30.6.11

o empregado do mês

Não se preocupe com isso, disseram-me, também só temos esta cópia, além disso, disseram-me, o seu nome é irrelevante para nós, completamente irrelevante. O nosso mandato exige resultados. Recolhas. Registos. Nós não estamos aqui, disseram-me, para eleger o empregado do mês, para tirar fotografias de grupo, as fotografias de grupo devem ser dos factos e os factos devem estar a uma distância suficiente que não seja possível reconhecê-los pelas caras. É essa a nossa missão. E não interprete isto como mau feitio, como desinteresse em relação às histórias, é este desinteresse em relação às histórias que nos permite escrevê-las tão curtas. Tão aparentemente simples. A história só nos parece cíclica porque nós aqui a simplificamos, ao ponto da caricatura. A verdade, disseram-me, é demasiado complexa. Ocupa muito espaço. Este pó dos gabinetes, por exemplo, é comprado em saquinhos, disseram-me. É muito mais simples. A verdade demora muito tempo.

26.6.11

e pensando bem

E pensando bem, pensei eu, alguns minutos depois, não se trata bem de mentir. Repeti-o para mim várias vezes. Não se trata de enganar ninguém, porque, pensei eu, todo o edifício emocional da velha Europa fez-se afinal de boca em boca, de festa de Natal em festa de Natal, e uma civilização construída num chão tão inquieto, como a nossa, tão movediço, precisa a todo o momento, depende, aliás, da mais imperceptível deturpação, da liberdade pequenina, que segure a torre para sempre instável. Em permanente desequilíbrio, pensei eu. Viva. Nós somos destruidores de histórias, historicamente, porque, caso contrário, não as poderíamos contar, para sempre. Não se trata bem de mentir, conscientemente, pensei eu, trata-se de correr o risco de dizer a verdade. Repeti-o para mim várias vezes. Parece-me sólido o bastante, pensei eu, como argumentação, pensava eu, enquanto assinava o contrato. Enganei-me a assinar.

24.6.11

uma ordem harmónica

Acima de tudo, disseram-me, mantê-las em ordem, ou melhor, encontrar uma ordem harmónica para as vozes e procurar impô-la, transversalmente.

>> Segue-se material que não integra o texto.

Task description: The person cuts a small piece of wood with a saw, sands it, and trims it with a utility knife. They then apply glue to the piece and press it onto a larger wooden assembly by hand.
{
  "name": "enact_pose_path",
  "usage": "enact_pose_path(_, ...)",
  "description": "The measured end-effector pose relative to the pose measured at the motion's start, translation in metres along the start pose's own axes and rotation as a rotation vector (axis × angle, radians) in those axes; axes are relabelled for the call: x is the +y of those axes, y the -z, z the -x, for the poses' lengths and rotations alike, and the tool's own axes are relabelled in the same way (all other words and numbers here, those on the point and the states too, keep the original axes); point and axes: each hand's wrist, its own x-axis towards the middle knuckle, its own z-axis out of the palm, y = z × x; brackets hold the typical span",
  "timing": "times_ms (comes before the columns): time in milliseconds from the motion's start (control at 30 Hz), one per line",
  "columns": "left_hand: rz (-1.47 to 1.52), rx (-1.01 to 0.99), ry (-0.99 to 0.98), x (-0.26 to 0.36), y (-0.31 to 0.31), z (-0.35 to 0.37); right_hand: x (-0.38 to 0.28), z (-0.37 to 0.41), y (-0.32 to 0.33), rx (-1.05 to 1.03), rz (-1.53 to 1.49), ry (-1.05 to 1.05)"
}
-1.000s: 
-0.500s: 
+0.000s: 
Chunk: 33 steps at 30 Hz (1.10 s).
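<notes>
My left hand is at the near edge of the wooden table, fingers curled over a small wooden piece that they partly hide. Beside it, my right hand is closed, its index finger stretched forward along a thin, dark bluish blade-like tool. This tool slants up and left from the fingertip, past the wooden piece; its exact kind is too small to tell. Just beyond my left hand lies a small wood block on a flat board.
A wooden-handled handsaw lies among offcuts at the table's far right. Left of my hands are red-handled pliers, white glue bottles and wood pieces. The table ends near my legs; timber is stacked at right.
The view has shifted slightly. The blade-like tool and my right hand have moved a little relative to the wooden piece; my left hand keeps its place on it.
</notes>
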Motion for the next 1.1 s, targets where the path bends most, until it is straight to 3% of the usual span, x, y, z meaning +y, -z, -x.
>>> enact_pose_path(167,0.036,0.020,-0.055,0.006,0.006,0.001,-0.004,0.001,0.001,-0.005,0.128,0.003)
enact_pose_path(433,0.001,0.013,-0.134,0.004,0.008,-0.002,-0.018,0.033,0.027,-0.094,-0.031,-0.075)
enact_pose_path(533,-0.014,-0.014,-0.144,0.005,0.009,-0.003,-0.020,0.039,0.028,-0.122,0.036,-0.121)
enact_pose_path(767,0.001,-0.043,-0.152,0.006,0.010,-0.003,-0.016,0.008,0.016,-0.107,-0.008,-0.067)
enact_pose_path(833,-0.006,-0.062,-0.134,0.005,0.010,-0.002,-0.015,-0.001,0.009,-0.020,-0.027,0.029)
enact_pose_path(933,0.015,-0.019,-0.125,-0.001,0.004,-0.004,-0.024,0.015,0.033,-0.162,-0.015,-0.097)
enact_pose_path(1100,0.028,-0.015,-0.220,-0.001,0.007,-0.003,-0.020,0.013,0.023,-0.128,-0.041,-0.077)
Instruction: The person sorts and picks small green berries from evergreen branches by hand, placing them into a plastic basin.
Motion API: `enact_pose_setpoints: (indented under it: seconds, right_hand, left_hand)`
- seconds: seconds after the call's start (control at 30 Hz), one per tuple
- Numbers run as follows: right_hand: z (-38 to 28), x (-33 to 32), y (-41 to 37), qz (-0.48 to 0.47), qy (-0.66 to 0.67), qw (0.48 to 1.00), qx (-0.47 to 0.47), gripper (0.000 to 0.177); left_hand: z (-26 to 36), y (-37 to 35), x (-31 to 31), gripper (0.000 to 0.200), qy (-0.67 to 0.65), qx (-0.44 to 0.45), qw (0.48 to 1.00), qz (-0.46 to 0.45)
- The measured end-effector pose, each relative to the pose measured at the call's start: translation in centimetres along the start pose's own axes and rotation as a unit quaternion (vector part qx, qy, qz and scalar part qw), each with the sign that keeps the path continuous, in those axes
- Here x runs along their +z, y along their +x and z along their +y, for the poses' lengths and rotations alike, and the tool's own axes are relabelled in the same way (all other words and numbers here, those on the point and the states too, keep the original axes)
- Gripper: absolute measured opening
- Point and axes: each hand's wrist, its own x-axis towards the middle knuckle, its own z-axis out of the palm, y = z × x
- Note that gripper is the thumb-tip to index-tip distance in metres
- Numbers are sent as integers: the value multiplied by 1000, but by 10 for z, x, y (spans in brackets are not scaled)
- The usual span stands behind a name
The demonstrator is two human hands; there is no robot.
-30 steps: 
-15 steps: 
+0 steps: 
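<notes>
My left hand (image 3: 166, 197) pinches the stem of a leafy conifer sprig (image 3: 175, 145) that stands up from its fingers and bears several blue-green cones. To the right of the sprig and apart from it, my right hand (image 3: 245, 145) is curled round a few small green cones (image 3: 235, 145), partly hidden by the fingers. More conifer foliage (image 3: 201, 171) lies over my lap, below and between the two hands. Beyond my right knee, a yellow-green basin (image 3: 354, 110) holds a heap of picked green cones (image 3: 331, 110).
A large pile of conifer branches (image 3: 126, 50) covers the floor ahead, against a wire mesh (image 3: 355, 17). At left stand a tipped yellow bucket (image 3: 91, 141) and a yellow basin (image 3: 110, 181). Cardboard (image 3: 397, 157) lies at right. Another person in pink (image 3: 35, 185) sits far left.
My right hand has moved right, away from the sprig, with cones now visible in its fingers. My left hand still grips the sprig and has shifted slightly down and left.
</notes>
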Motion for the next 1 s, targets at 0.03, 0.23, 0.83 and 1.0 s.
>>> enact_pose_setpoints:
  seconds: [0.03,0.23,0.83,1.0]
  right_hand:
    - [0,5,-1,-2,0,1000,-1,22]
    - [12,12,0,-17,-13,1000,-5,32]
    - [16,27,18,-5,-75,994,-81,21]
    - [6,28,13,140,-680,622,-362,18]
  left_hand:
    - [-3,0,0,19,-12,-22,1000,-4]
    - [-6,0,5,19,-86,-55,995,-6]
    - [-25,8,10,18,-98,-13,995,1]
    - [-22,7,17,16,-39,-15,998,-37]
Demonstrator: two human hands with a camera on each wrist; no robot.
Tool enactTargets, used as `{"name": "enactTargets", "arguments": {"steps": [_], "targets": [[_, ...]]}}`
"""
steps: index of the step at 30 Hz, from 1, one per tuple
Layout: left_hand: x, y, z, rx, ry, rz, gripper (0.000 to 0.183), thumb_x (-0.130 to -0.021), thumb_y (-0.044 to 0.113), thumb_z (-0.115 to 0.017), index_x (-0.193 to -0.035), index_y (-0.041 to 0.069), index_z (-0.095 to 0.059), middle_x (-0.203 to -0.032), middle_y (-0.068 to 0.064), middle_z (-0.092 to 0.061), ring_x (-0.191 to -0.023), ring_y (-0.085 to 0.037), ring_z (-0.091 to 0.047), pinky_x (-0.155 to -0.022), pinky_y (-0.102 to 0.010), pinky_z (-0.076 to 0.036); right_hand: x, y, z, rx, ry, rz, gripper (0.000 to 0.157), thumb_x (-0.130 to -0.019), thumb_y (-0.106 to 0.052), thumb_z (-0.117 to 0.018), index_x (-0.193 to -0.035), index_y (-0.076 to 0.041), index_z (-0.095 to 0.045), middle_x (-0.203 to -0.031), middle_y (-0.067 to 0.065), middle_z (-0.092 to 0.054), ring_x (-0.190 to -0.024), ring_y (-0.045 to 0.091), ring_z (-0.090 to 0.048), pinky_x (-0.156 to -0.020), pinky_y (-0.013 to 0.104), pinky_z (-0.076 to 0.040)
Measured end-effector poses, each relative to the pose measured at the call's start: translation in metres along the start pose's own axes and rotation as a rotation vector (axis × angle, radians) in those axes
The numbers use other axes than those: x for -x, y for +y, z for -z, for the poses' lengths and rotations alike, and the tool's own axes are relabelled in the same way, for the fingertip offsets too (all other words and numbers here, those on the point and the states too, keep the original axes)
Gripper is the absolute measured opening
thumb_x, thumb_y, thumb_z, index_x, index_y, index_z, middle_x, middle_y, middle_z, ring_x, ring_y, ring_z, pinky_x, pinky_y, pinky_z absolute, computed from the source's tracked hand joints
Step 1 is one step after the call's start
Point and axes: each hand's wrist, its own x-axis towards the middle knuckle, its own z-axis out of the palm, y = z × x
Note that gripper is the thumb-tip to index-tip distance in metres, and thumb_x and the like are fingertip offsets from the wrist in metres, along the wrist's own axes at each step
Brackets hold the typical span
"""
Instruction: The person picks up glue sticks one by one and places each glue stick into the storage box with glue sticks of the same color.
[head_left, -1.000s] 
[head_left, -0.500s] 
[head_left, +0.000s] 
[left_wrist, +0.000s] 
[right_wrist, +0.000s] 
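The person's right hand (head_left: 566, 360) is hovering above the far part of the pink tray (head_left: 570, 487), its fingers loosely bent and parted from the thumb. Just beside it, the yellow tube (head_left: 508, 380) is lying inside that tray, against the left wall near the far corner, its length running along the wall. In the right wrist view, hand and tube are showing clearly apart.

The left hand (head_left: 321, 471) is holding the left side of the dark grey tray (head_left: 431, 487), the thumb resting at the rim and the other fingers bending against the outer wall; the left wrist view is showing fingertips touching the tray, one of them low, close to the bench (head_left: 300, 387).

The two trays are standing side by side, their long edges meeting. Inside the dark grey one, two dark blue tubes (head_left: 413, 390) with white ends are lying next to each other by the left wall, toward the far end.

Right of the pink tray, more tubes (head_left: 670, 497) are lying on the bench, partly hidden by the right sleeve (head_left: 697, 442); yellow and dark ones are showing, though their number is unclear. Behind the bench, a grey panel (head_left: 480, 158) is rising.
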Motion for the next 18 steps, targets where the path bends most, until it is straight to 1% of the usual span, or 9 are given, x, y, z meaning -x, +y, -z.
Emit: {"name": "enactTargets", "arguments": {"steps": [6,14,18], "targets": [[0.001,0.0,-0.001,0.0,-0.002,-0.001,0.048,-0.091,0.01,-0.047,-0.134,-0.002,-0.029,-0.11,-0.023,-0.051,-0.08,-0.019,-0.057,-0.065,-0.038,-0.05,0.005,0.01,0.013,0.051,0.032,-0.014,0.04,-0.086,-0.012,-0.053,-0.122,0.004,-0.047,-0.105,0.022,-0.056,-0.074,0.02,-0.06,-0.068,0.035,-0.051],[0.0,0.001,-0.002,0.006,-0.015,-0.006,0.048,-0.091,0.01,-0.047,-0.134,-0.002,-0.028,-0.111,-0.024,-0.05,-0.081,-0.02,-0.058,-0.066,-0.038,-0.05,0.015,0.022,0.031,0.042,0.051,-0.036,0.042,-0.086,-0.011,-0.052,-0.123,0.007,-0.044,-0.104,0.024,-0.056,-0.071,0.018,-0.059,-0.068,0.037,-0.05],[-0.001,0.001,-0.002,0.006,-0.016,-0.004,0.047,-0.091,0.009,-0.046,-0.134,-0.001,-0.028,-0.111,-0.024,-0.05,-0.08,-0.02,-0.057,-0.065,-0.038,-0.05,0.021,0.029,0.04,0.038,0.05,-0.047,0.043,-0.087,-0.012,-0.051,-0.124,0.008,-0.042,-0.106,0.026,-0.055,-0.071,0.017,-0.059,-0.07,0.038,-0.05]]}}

Uma das vantagens de sermos um museu e de termos, por assim dizer, responsabilidades históricas, é que podemos ser históricos como melhor nos convier. Usar de processos narrativos, disseram-me, cortar e colar, um ou outro adjectivo, muito raramente, uma ou outra ambiguidade, acima de tudo uma certa noção de causa e efeito, de ligação entre as coisas, de razão fundamental. Seria bastante, por assim dizer, inconveniente chegarmos ao fim e percebermos uma civilização inteira, por assim dizer, mal feita, disseram-me. Mas isso não derrota o propósito do meu trabalho, perguntei eu. É possível que sinta isso, disseram-me. Nesse caso, disseram-me, o trabalho não é seu.

21.6.11

a biblioteca de vozes

Conduziram-me depois ao meu gabinete nos andares subterrâneos. O ar era seis partes pó, os móveis, tudo, parecia que estava tudo preso ao chão por uma camada de tempo. É assim nas caves de todos os museus, disseram-me, o tempo, disseram-me, tem de se guardar em algum sítio. Senti um leve desconforto atrás do nariz. Foi então que me disseram finalmente o que eu era para fazer, que era ouvir, analisar, oportunamente catalogar, uma extensa biblioteca de vozes, que nos tinha ficado do último saque que fizéramos à memória ocidental. À memória acidental, disse eu. Corrigiram-me logo, não, disseram-me, ocidental, memória ocidental, do ocidente. Eu sei, eu ouvi bem, disse eu, estava só a prever a possibilidade do erro, de ouvir mal as vozes, estava a brincar, no fundo, disse eu. Nesse caso, disseram-me, agradecíamos que não o fizesse, disseram-me, o assunto é sério. Naquele momento espirrei.